Here is the data if needed.
Edit
Now I realized astonishing fact. If I do the linear regression for each individual separately and then run ANOVA on the resultant slopes, I get exactly the same result as the random slope model! Would you know why?
indivSlope = c()
for (indiv in 1:103) {
mod1 = lm(logInd ~ Year, data = mydata[mydata$Individual == indiv,])
indivSlope[indiv] = coef(mod1)['Year']
}
indivGroup = unique(mydata[,c("Individual", "Group")])[,"Group"]
anova1 = lm(indivSlope ~ 0 + indivGroup)
summary(anova1)
Call:
lm(formula = indivSlope ~ 0 + indivGroup)
Residuals:
Min 1Q Median 3Q Max
-0.176288 -0.016502 0.004692 0.020316 0.153086
Coefficients:
Estimate Std. Error t value Pr(>|t|)
indivGroup1 -0.0084165 0.0065555 -1.284 0.202
indivGroup2 0.0032369 0.0075103 0.431 0.667
indivGroup3 0.0006081 0.0078892 0.077 0.939
Residual standard error: 0.04248 on 100 degrees of freedom
Multiple R-squared: 0.01807, Adjusted R-squared: -0.01139
F-statistic: 0.6133 on 3 and 100 DF, p-value: 0.6079
Here is the data if needed.
Best Answer
I think the problem is with your expectations:) Note that when you added a random intercept for each individual, the standard error of the intercepts increased. Since each individual can have his/her own intercept, the group average is less certain. The same thing happened with the random slope: you are not estimating one common (within-group) slope anymore, but the average of varying slopes.
EDIT: Why doesn't a better model give a more precise estimate?
Let's think about it the other way around: why does the initial model underestimate the standard error? It assumes independence of observations that are not independent. The second model relaxes that assumption (in a way that affects the intercepts), and the third relaxes it further.
EDIT 2: relationship with many patient-specific models
Your observation is a known property (and if you had only two years, then the random effects model would be equivalent to a paired t-test). I don't think I can manage a real proof, but perhaps writing out the two models will make the relationship clearer. Let's ignore the grouping variable, as it would just complicate the notation. I will use greek letters for random effects, and latin letters for fixed effects.
The random effects model is ($i$ - subject, $j$ - replicate within subject): $$Y_{ij} = a + \alpha_i + (b+\beta_i)x_{ij} + \epsilon_{ij},$$ where $(\alpha_i,\beta_i)'\sim N(0,\Sigma)$ and $\epsilon_{ij}\sim N(0,\sigma^2)$.

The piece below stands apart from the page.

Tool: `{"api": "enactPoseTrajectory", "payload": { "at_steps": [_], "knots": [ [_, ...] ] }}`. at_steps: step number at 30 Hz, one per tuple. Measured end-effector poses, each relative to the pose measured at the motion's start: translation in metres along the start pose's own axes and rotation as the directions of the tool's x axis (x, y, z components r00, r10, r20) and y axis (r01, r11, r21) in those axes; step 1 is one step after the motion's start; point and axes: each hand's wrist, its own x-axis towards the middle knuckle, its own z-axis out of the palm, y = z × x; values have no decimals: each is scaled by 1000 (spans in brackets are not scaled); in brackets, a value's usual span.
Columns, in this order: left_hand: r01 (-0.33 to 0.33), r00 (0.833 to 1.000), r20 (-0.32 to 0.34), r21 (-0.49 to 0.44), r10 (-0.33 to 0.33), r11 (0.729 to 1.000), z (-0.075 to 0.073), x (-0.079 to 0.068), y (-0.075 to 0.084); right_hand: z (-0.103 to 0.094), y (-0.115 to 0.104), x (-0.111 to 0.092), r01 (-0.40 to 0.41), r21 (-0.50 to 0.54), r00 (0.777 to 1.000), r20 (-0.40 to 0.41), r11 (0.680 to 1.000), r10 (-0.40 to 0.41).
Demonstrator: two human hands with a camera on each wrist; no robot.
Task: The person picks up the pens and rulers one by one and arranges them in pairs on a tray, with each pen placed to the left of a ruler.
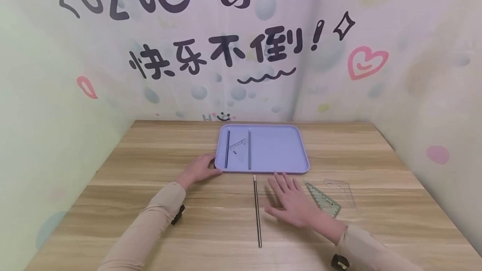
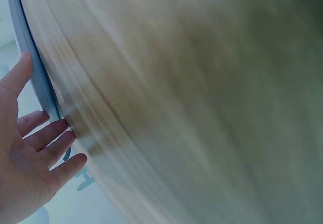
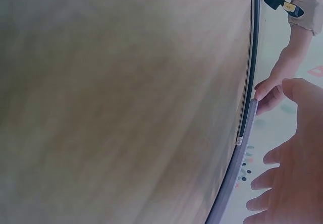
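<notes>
My left hand point(image 1: 198, 170) is at the near left corner of a lavender tray point(image 1: 278, 147), thumb along the front edge and fingers by the left side. In the left wrist view those fingers point(image 2: 54, 139) are nearly straight against the rim. The right hand point(image 1: 291, 204) lies palm down, fingers spread, its fingertips right at the tray's front edge. Inside the tray are a dark pencil point(image 1: 227, 149), a greyish pencil point(image 1: 249, 149) and, between them, a clear set square point(image 1: 239, 150). Between my hands, a dark striped pencil point(image 1: 257, 212) with a white end lies on the table.
A green set square point(image 1: 323, 200) lies just right of my right hand, with a clear set square point(image 1: 348, 191) beyond it. Under everything is a wood-grain table point(image 1: 150, 145). A printed curtain point(image 1: 241, 53) closes off the table's back edge.
</notes>
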Motion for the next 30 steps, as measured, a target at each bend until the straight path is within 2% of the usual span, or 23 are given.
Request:
{"api": "enactPoseTrajectory", "payload": {
  "at_steps": [12,16,30],
  "knots": [
    [-5,1000,-8,18,5,1000,0,0,1,5,6,-10,-4,-30,1000,-17,1000,4],
    [-12,1000,-12,15,13,1000,0,-1,1,3,8,-14,-11,-6,999,-31,1000,10],
    [-24,1000,-17,18,24,1000,-2,-2,2,-5,21,-32,-100,48,995,30,994,98]
  ]
}}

When you fit separate models for each subject, then $$Y_{ij} = a_i + b_i x_{ij}+ \epsilon_{ij},$$ where $\epsilon_{ij}\sim N(0,\sigma_i^2)$.
[Note: the following is really just handwaving:]
You can see a lot of similarities between these two models with $a_i$ corresponding to $a+\alpha_i$ and $b_i$ to $b+\beta_i$. The average of $b_i$'s corresponds to $b$, because the random effects average to 0. The unconstrained correlation of the random intercept and slope leads to the fact that the models just can be fitted separately. I am not sure how the single $\sigma$ assumption meshes with the subject-specific $\sigma_i$, but I would assume that $\alpha_i$ picks up the difference.